Christian_M_2 · ‎02-27-2014

iliyapolak wrote:

So it seems that Q9550 has different execution units for floating point arithmetic and for integer arithmetic each wired to different port.I wonder if legacy x87 floating point arithmetic is executed by different unit?

By looking at the description provided by John it seems that memory address calculation are performed by different integer unit thus not conflicting with integer unit.

At least to the x87 I think I can make a statement. I assume it is a complete different unit. At least x87 is internally working (also in new hardware) with 80 bit data representation and not single or double precision. Therefore I assume hardware can not be reused for legacy x87.

Bernard · ‎02-27-2014

Christian M. wrote:

Quote:

iliyapolak wrote:
So it seems that Q9550 has different execution units for floating point arithmetic and for integer arithmetic each wired to different port.I wonder if legacy x87 floating point arithmetic is executed by different unit?

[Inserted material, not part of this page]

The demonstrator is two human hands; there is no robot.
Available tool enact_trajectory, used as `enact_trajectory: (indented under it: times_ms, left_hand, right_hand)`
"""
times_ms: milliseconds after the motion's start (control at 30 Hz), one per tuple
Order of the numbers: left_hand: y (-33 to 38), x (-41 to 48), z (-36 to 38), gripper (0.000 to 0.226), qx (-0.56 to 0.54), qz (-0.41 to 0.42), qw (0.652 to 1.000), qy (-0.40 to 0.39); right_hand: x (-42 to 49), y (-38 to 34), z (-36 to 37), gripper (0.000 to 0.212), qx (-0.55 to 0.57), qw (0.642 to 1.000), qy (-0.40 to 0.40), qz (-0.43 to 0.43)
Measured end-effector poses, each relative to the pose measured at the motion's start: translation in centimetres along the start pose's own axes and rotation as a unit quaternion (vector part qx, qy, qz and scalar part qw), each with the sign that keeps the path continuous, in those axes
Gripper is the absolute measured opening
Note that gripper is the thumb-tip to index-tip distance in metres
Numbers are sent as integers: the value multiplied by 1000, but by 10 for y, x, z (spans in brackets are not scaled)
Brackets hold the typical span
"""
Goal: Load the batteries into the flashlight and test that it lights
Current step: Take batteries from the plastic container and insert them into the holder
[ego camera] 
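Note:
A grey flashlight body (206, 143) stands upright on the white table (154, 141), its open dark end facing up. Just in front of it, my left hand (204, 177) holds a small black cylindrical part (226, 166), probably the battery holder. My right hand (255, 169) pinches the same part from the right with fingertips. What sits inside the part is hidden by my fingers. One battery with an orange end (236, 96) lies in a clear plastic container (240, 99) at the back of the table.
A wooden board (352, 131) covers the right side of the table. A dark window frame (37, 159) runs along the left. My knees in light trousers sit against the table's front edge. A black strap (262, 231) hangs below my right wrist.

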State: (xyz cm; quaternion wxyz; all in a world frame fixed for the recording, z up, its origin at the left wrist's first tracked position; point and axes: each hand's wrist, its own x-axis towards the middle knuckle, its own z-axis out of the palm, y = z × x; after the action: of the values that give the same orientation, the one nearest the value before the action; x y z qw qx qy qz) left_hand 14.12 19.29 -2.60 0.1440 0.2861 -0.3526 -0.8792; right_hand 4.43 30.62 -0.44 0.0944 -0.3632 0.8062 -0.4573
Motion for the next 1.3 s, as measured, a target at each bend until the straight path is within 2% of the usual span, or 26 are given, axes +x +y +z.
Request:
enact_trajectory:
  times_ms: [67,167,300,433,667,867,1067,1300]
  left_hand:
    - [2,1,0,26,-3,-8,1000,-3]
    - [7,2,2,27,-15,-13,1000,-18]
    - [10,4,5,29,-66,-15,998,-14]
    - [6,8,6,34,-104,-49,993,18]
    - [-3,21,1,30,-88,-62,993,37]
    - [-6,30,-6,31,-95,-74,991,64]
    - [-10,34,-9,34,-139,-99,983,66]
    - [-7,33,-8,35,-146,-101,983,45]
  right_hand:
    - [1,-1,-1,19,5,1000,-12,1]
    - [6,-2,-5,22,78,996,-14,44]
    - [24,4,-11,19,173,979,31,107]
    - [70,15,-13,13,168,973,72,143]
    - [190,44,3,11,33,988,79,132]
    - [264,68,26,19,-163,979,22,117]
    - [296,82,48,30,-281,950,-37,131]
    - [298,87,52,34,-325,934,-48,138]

By looking at the description provided by John it seems that memory address calculation are performed by different integer unit thus not conflicting with integer unit.

At least to the x87 I think I can make a statement. I assume it is a complete different unit. At least x87 is internally working (also in new hardware) with 80 bit data representation and not single or double precision. Therefore I assume hardware can not be reused for legacy x87.

I can only suppose that FP execution stack of Haswell CPU contains inside legacy x87 circuitry,altough this in not stated in pasted link below.

http://www.realworldtech.com/haswell-cpu/4/

Christian_M_2 · ‎02-27-2014

I think we won't get a clear statement on this. Isn't x87 marked as 'out-dated' ? So new reviews will not concentrate on that.

BTW, the posted link is great, you get quite good information.

Bernard · ‎03-03-2014

>>>I think we won't get a clear statement on this. Isn't x87 marked as 'out-dated' ? So new reviews will not concentrate on that>>>

It is outdated ,but must be kept for compatibility and for scalar FP calculation with higher precision.

I suppose that x87 forms a part of FP execution stack which deals with scalar values.

TimP · ‎03-03-2014

Agner Fog has been keeping his tables up to date:

http://www.agner.org/optimize/instruction_tables.pdf

so maybe you could find some comparisons of the early core 2 quad vs. current CPU generations.

I'm still mystified as to what you were driving at; were you expecting that x87 instructions could execute in parallel with SSE instructions without requiring the same resources? I think we have reasonable guarantee there is no sharing of program-accessible registers, but it seems clear they do share micro-op execution pipelines. As to register sharing between instruction modes, that was tried when MMX was introduced, and abandoned when compatible CPUs came on the market with independent register sets. My personal, barely educated, guess would be that most independent coding for x87 instructions would reside in the rom and not be in dedicated circuitry.

According to my experience, compilers have given up attempting to cope with register pressure in 32-bit mode by using both x87 and simd registers. Communication between the register sets is impossibly slow, and the design of Windows 64-bit ABI seemed to exclude attempts to do that in X64. Shortage of integer registers is an even worse bottleneck in 32-bit mode. Intel compilers have dropped the support for combined x87 and SSE mode which was required for P-III and now support P-III and Athlon32 only in x87 mode; that stuff was already obsolescent when the core2 came out. But I'm going out on a limb in guessing you might have something like this in mind.